Deux sondages aboutissaient, cette semaine, à la même conclusion: les conservateurs de Stephen Harper sont en chute libre au Québec, tandis que les libéraux, sous le leadership de Michael Ignatieff, sont en train d'effectuer une remontée qui pourrait leur redonner le statut de premier parti fédéraliste, étant bien entendu que le Bloc garde son emprise sur la province.

Dans l'ensemble du Canada, les conservateurs restent en tête, mais l'écart se rétrécit.

Selon le sondage du Strategic Counsel commandité par le Globe and Mail, le PC a perdu 12 points au Québec depuis les dernières élections - une dégringolade dont profite le PLC, qui, avec 30% d'appuis, devance les conservateurs par 20 points. Ces chiffres ne sont pas à prendre au pied de la lettre, car l'échantillon retenu pour la province n'est que de 244 (sur les 1000 citoyens interrogés dans le pays). Mais un autre sondage, réalisé par Ipsos Reid pour le National Post, montre les mêmes tendances: une remontée libérale et une nette baisse des conservateurs au Québec, et, au niveau national, la réduction de l'écart entre les deux grands partis.

 

Ailleurs au Canada, Stephen Harper avait bénéficié l'automne dernier de la frayeur provoquée par la perspective d'une coalition soutenue par le Bloc, mais cet effet s'est dissipé. Si l'Ouest, selon le Strategic Counsel, reste acquis aux conservateurs (45% d'appuis contre 23% au PLC), la province-clé de l'Ontario reste partagée (41% pour le PC contre 37% pour un PLC en légère remontée). C'est une mauvaise nouvelle pour les conservateurs, qui devraient y faire d'énormes gains pour être reportés au pouvoir si leur cote continue de baisser au Québec.

Il va de soi que lorsqu'un parti fédéral, comme ce fut le cas du PC ces derniers mois, se trouve attaqué à la fois par la puissante rhétorique du Bloc et par le gouvernement (théoriquement fédéraliste) du Québec, il n'a plus aucune chance de survie. M. Charest et ses ministres n'ayant cessé de jouer la carte nationaliste contre M. Harper (qui avait pourtant cédé au Québec autant qu'il pouvait sans s'aliéner mortellement le reste du pays), le Québec doit probablement dire adieu à tout traitement préférentiel de la part du gouvernement Harper. Ce dernier sera inévitablement obligé de consacrer plus d'efforts à améliorer sa position en Ontario et à consolider ses acquis dans l'Ouest.

Curieuse, cette rumeur qui court et selon laquelle Jean Charest, une fois achevé son troisième mandat, pourrait éventuellement remplacer M. Harper à la tête de son ancien parti. À supposer que M. Charest nourrisse encore, en son for intérieur, le rêve de devenir premier ministre du Canada (ce qui est loin d'être évident), bien des obstacles se dresseraient sur sa route.

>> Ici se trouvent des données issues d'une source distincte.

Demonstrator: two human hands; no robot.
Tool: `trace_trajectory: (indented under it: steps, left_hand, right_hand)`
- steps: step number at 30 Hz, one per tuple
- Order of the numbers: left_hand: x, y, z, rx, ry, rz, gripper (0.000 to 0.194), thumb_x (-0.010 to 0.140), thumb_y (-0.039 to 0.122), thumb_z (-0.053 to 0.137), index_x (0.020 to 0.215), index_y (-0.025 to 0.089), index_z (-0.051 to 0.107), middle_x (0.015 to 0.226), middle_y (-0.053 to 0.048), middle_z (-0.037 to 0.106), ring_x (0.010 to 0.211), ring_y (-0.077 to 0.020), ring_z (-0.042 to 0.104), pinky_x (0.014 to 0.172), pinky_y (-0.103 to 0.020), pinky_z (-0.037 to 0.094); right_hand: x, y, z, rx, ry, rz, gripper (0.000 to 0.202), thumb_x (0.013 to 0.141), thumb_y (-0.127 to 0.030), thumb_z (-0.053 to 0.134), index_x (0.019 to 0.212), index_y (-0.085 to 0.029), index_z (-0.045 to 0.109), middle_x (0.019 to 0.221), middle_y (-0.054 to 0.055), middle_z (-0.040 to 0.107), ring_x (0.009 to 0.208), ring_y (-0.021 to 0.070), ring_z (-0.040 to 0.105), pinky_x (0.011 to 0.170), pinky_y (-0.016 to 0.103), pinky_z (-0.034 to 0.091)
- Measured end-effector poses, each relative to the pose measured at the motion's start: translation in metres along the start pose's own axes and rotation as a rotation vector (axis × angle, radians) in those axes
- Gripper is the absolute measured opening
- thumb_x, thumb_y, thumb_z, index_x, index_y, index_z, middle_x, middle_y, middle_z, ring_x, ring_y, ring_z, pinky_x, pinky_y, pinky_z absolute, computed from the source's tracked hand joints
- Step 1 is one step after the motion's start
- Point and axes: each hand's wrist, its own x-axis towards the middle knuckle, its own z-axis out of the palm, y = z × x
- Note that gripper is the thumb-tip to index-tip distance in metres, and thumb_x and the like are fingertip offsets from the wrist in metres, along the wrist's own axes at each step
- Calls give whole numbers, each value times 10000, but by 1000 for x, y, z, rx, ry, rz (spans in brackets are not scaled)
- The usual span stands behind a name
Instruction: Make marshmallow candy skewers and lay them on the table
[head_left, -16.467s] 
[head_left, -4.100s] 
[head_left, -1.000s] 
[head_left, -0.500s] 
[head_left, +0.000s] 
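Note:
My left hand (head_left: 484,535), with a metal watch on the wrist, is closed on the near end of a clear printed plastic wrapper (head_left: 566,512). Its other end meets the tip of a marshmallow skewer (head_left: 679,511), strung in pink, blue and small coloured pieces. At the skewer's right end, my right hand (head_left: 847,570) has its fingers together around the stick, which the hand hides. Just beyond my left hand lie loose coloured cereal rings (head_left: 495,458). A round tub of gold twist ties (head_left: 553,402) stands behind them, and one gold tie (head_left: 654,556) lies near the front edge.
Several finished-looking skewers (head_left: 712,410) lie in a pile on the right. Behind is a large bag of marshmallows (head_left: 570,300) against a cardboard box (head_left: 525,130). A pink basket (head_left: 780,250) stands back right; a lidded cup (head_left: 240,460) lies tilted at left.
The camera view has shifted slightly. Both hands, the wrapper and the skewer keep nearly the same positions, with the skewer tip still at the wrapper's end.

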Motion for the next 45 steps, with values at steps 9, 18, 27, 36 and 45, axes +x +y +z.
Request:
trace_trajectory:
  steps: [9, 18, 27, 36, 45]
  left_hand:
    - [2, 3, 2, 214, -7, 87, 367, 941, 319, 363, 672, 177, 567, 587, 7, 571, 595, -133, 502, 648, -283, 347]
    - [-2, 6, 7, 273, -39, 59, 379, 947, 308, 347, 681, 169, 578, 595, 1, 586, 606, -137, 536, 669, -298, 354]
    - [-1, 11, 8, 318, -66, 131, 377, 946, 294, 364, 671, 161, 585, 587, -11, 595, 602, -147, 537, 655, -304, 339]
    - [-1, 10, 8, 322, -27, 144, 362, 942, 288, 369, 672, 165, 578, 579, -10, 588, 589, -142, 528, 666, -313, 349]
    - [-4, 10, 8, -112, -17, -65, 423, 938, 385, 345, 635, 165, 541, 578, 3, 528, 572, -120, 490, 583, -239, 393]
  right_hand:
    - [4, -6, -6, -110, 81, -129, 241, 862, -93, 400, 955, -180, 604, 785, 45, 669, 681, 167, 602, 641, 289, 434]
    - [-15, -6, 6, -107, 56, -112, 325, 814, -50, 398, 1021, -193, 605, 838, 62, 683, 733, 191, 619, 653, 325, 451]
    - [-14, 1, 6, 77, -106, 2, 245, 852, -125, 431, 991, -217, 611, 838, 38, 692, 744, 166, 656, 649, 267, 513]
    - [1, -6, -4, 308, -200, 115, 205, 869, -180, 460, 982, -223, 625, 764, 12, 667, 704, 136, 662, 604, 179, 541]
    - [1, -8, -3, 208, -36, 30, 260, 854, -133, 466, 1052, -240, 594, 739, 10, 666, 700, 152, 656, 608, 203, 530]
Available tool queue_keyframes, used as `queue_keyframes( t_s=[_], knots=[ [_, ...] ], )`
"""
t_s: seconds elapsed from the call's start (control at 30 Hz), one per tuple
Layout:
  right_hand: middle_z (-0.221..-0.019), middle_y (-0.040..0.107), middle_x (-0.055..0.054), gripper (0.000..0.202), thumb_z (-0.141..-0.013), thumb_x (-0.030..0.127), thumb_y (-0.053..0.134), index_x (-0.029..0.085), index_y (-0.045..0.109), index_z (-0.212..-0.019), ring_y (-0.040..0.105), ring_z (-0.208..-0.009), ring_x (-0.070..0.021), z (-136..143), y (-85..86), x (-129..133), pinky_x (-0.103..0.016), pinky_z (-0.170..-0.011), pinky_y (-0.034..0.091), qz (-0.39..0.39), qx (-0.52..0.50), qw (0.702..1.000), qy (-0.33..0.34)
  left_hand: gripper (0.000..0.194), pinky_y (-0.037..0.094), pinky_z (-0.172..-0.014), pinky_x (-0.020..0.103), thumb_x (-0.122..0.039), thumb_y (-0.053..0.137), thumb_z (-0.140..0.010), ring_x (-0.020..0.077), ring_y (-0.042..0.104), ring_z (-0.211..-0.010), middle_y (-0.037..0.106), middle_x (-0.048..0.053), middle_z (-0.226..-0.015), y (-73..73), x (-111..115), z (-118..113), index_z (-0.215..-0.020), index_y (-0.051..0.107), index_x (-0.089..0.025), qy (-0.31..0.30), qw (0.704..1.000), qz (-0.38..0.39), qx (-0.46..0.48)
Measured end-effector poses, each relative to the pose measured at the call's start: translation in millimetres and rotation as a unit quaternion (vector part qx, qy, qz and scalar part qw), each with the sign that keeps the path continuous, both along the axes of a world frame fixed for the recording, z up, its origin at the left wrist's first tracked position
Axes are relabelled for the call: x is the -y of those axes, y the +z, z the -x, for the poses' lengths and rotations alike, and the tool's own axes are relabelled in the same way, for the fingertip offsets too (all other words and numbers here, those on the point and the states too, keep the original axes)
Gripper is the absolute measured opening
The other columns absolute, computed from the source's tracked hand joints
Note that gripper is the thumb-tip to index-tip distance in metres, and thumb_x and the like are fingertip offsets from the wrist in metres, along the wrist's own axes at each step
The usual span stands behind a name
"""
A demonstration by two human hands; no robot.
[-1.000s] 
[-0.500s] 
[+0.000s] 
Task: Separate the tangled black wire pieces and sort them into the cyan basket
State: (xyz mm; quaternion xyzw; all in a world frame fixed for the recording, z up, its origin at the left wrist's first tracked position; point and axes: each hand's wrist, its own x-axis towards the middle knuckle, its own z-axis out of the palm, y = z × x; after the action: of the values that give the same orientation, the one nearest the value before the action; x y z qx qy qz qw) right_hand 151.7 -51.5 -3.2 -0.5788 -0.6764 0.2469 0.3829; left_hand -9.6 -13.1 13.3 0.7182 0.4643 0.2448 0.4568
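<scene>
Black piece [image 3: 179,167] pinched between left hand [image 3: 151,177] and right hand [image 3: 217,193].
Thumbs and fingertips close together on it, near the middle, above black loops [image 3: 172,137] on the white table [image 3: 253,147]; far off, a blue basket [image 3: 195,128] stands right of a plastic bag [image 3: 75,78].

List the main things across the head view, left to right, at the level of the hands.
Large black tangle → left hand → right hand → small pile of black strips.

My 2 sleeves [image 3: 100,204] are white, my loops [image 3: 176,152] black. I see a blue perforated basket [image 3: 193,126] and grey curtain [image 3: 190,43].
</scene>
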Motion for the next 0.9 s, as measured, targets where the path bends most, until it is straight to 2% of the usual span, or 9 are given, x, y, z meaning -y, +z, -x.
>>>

En premier lieu, le PC n'est plus le même parti que celui auquel il a appartenu sous Brian Mulroney et qu'il a ensuite brièvement dirigé: le PC est maintenant la chose des héritiers de l'ancien Reform, dont la majorité n'a aucun atome crochu avec le Québec. Au surplus, Jean Charest déteste cette aile réformiste depuis le jour (durant la campagne électorale de 1997) où le Reform l'a violemment attaqué par une publicité dirigée contre les chefs d'origine québécoise.

Enfin, il serait surprenant que les conservateurs canadiens choisissent comme chef un homme dont les dernières années au pouvoir auront été marquées par une alliance implicite avec les «séparatistes» du Bloc, et qui aura été le principal responsable du déclin des conservateurs au Québec. Mon intuition, c'est que Jean Charest, ayant fait son lit, préférera un poste intéressant dans le secteur privé.